Modified 감자탕 gamjatang (pork bone soup)
2 lbs. pork bones
1 one-inch piece ginger, sliced
first group ingredients
1 medium onion, sliced thinly
1 one-inch pieces ginger, sliced (yup, another one)
3 dried shiitake mushrooms
1 dried red chili pepper, seeds removed
2 TBS salted soy beans
1 cup black beans, soaked overnight in 3 cups water
second group ingredients
¼ cabbage (2-3 cups), parboiled one minute, torn into bite-sized pieces
3 small potatoes, peeled
2 green onions, cut into two-inch pieces, whites included
(ideally use napa cabbage instead; also add 2-3 cups Chinese chives, cut 2-inch pieces)
6 cloves garlic, minced
1 TBS hot pepper flakes
1 heaping TBS chili garlic sauce
3 TBS rice wine
3 TBS fish sauce
chopped green onion
0. Soak black beans overnight.
1. Soak pork bones in cold water 2 hours, drain and rinse. (Maangchi's recipe says 2 hours, but I don't think it's necessary. I think it's just to get the blood out, but the blood comes out when we parboil the bones anyway...I only soaked it for a half-hour)

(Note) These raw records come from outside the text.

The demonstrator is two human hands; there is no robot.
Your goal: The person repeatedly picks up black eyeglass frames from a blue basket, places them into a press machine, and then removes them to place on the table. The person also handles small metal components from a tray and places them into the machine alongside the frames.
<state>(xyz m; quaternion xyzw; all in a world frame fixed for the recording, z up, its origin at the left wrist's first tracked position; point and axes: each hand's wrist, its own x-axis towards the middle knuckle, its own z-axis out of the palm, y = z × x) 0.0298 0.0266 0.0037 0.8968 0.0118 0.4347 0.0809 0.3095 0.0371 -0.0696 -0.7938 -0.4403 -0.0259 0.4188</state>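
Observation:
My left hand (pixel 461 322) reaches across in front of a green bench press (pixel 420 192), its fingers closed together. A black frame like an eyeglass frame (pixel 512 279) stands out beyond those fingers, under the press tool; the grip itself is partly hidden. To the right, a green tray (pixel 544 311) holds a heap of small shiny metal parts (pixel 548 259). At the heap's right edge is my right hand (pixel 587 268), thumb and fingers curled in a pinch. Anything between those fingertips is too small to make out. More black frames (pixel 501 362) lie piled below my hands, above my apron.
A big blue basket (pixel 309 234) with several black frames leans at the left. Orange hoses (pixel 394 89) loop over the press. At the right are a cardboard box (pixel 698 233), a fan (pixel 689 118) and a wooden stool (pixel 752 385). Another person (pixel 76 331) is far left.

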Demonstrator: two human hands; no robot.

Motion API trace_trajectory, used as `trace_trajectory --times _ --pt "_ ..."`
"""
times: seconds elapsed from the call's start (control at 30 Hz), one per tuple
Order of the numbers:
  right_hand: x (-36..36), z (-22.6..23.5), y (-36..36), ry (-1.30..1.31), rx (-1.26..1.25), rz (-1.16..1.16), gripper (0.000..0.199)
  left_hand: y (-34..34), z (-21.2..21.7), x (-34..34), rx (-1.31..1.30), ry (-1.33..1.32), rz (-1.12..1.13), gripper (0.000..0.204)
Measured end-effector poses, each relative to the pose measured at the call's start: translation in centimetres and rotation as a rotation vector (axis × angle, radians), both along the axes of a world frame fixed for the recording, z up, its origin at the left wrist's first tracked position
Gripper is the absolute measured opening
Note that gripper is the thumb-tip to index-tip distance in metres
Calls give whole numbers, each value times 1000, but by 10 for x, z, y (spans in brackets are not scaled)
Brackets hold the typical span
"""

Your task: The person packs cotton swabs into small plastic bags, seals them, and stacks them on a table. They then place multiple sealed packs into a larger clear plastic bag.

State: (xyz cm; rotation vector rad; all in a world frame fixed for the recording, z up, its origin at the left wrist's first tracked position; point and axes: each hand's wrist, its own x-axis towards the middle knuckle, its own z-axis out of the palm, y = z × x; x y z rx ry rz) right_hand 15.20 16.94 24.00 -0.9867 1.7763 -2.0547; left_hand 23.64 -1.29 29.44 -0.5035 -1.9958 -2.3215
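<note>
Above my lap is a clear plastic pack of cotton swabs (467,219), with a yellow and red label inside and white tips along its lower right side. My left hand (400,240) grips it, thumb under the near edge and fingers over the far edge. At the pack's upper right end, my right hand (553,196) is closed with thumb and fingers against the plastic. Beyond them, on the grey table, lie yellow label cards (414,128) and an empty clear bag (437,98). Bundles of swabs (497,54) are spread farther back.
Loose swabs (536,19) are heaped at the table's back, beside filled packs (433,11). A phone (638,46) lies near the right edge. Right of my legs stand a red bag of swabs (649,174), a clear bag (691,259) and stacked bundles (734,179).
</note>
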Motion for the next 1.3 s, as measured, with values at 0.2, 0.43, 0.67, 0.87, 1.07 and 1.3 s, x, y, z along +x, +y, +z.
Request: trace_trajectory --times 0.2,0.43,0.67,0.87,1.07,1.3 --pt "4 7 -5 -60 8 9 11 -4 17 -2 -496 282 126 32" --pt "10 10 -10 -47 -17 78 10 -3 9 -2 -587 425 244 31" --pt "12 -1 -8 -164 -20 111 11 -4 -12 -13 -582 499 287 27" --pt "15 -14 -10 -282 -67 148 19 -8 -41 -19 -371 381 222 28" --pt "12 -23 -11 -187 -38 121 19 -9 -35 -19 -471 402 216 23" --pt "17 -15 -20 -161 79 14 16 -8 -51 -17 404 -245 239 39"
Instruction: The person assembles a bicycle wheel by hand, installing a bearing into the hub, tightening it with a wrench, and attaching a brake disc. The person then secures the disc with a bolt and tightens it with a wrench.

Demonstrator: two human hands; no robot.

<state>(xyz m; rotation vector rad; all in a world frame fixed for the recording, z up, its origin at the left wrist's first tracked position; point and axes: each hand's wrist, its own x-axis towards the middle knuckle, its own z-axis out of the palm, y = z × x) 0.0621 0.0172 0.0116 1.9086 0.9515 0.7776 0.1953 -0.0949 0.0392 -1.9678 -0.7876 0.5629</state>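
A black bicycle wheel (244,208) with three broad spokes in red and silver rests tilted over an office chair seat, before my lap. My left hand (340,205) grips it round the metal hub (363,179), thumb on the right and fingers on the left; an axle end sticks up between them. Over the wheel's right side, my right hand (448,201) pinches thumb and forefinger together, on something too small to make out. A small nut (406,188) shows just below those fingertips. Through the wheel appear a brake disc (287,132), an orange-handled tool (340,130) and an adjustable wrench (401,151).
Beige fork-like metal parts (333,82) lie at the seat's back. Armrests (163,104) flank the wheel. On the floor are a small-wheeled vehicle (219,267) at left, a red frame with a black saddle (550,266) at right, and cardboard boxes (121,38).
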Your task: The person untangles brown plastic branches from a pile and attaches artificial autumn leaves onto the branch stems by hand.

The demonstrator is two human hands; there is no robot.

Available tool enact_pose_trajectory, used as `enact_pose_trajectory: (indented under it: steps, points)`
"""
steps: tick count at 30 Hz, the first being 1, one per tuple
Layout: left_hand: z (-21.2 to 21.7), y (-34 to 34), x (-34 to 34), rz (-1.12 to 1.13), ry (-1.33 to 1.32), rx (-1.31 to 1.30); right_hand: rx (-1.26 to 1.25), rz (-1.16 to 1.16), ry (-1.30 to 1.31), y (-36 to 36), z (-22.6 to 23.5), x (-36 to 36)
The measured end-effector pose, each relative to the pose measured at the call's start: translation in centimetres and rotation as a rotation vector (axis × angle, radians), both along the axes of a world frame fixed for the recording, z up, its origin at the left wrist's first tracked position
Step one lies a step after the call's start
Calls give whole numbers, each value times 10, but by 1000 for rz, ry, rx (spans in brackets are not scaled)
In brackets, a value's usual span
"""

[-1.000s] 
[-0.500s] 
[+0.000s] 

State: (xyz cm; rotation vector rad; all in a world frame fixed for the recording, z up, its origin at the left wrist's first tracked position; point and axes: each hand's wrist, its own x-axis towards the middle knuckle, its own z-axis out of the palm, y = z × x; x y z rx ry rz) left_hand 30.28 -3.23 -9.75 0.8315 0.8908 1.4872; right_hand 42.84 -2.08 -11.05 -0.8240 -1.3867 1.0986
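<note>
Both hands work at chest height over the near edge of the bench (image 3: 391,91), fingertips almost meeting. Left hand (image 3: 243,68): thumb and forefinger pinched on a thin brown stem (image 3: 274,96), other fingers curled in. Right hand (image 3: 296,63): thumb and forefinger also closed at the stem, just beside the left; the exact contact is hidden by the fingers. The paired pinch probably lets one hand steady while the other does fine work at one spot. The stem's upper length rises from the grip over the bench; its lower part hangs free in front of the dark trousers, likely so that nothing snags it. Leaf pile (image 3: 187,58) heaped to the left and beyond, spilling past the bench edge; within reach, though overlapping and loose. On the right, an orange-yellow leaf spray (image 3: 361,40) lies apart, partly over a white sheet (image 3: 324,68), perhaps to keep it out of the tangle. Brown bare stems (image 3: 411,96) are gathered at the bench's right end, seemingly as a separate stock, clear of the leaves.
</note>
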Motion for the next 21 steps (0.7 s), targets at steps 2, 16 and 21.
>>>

2. Boil water in a large pot.
3. Add cabbage and blanch for 1 minute.
4. Drain and rinse the cabbage, tear each leaf into big bite-sized pieces and set aside
5. Boil water (just enough to cover the pork bones). Drain and rinse the bones, and boil for 7 minutes.
6. Rinse and strain the pork neck bones and put them in a large pot with 10 cups water.
7. Add first group ingredients and boil for 1.5 hours over medium high heat. (skim off any scum that rises).
8. Prepare the sauce: In a small bowl, add ingredients from the sauce and mix together. Hold off on the fish sauce until right before adding to the pot if you want to avoid its smelling up your kitchen.
9. Prepare second group ingredients: tear, cut, peel ingredients as described in ingredient list above, and set aside.
10. 1.5 hours after the first group started cooking, take the (formerly) dried chili pepper and shiitake mushrooms out of the pot.
11. Slice shiitake mushrooms into bite sized pieces.
12. Add second group, the sauce, and the chopped shiitake mushrooms into the soup. Cook for another 30 minutes.
13. Turn off heat, transfer the soup into a serving bowl, and sprinkle with chopped green onions. Serve with steamed rice.